Traité sur la Charte de l'énergie : la France poursuivie pour modification des tarifs d'achat photovoltaïques

Energie  |    |  Laurent Radisson

La révision à la baisse des tarifs d'achat de l'électricité photovoltaïque décidée par le gouvernement français en 2020 est dans le collimateur de l'entreprise allemande Encavis, producteur d'énergie renouvelable (EnR), et de trois de ses filiales (Capital Stage Solar IPP, Société centrale photovoltaïque d'Avon-les-Roches, Le Communal Est Ouest). Ces sociétés ont engagé une procédure d'arbitrage contre la France pour non-respect des dispositions de protection des investisseurs prévues par le Traité sur la charte de l'énergie (TCE), révèle le Collectif national Stop Ceta-Mercosur, reprenant une information d'Investment Arbitration Reporter.

Ce traité controversé permet à un investisseur d'agir contre l'État d'accueil de son investissement devant un tribunal arbitral lorsqu'il s'estime lésé par l'une de ses décisions. Il est accusé de bloquer les politiques de transition énergétique dans la mesure où il protège les investissements dans les énergies fossiles. Une nouvelle illustration vient d'en être donnée par la condamnation de l'Italie à verser 190 millions d'euros à la société pétrolière Rockopper à la suite de l'interdiction d'exploiter un champ pétrolifère dans la mer Adriatique.

Mais, comme l'expliquait la professeure de droit Marie Lamoureux à Actu-Environnement, le TCE ne distingue pas les sources d'énergie et protège aussi bien les investissements dans les énergies fossiles que dans le nucléaire ou les EnR, comme vient l'illustrer cette action de l'entreprise Encavis. Mme Lamoureux suggérait de sortir les énergies fossiles du champ du traité.

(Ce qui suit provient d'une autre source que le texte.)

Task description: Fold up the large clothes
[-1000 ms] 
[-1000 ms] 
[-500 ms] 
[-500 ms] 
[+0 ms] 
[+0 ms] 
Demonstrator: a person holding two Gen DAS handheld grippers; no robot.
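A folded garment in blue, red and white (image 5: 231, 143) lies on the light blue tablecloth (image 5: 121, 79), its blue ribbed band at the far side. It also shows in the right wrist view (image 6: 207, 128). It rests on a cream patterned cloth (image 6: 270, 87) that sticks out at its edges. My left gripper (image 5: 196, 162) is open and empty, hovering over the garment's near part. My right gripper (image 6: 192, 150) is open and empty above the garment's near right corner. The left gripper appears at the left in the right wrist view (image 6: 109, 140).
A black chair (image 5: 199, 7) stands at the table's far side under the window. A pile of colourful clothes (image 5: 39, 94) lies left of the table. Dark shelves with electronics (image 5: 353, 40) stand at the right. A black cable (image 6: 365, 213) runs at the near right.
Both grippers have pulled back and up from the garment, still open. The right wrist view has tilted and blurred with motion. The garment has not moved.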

Une perspective peu probable car les modifications nécessitent l'unanimité des États parties.

Malgré les demandes de retrait formulées notamment par le Parlement européen, l'Union européenne a décidé le 24 juin dernier qu'elle ne quitterait pas le TCE mais qu'elle défendrait plutôt sa modification. « Le processus de modernisation en cours du Traité sur la charte de l'énergie ne résoudra aucun des problèmes soulevés, cingle le collectif Stop Ceta dans un communiqué. Il est temps d'accélérer le mouvement [de retrait] : le texte "modernisé" du TCE doit être entériné le 22 novembre prochain par les États membres de cet accord, dont la France. »

Réactions2 réactions à cet article

 

Hé oui, les intermittentes tout décarbonées soient-elles (voire) sont vendues à des tarifs stratosphériques, les financiers derrière ne sont pas contents quand on les bride et utilisent toutes les ficelles de la loi pour conserver leurs "super-bénéfices"... A quand un tarif ARENH sur le solaire et l'éolien ??? On a un besoin vital d'électricité, l'objectif de la production n'est pas l'enrichissement de quelques-uns, comme ce qu'actuellement encourage l'Europe, mais la satisfaction de tous !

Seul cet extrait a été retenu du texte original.